Supplied information section start
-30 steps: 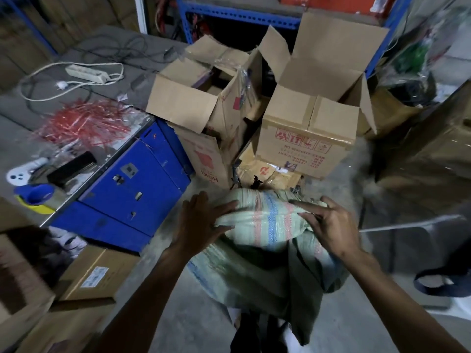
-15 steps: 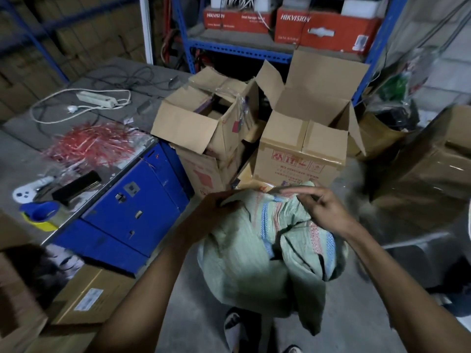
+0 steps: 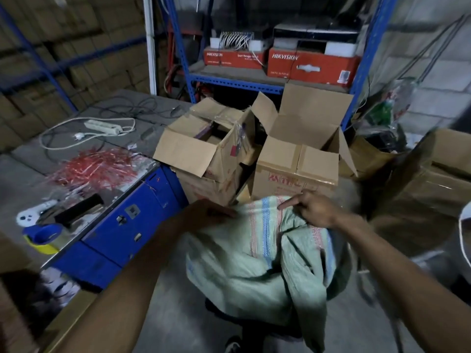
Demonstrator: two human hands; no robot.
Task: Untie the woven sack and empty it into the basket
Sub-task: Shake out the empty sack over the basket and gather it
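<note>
Two bare hands are on the pale green woven plastic sack with pink and blue stripes [image 3: 257,253], which sits crumpled on the grey floor directly below them. My left hand [image 3: 209,215] lies on the upper left edge of the sack; it is blurred, so I cannot tell if the fingers are closed on the cloth or only resting flat. My right hand [image 3: 314,208] is at the upper right edge, the fingers bent, with the thumb and forefinger pinching a fold of the fabric near the stripes (the other fingers are curled loosely). The top of the sack is bunched between both hands, and a long flap of it hangs down below my right forearm.

Just beyond the right hand stands an open brown cardboard box with red print [image 3: 298,171]. Beyond the left hand a second open cardboard box [image 3: 201,149] leans, touching the first. To the left of my left hand is a blue metal cabinet [image 3: 127,220], and on its top lie a heap of red plastic strips [image 3: 94,166] and a blue tape dispenser [image 3: 43,238]. I see no basket near the hands.
</note>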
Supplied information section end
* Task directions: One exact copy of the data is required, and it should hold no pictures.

* Result below:
-30 steps: 
-15 steps: 
+0 steps: 
Demonstrator: two human hands; no robot.
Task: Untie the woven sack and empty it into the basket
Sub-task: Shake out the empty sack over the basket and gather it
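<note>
Two bare hands are on the pale green woven plastic sack with pink and blue stripes [image 3: 257,253], which sits crumpled on the grey floor directly below them. My left hand [image 3: 209,215] lies on the upper left edge of the sack; it is blurred, so I cannot tell if the fingers are closed on the cloth or only resting flat. My right hand [image 3: 314,208] is at the upper right edge, the fingers bent, with the thumb and forefinger pinching a fold of the fabric near the stripes (the other fingers are curled loosely). The top of the sack is bunched between both hands, and a long flap of it hangs down below my right forearm.

Just beyond the right hand stands an open brown cardboard box with red print [image 3: 298,171]. Beyond the left hand a second open cardboard box [image 3: 201,149] leans, touching the first. To the left of my left hand is a blue metal cabinet [image 3: 127,220], and on its top lie a heap of red plastic strips [image 3: 94,166] and a blue tape dispenser [image 3: 43,238]. I see no basket near the hands.
</note>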

Nothing remains to add to the output.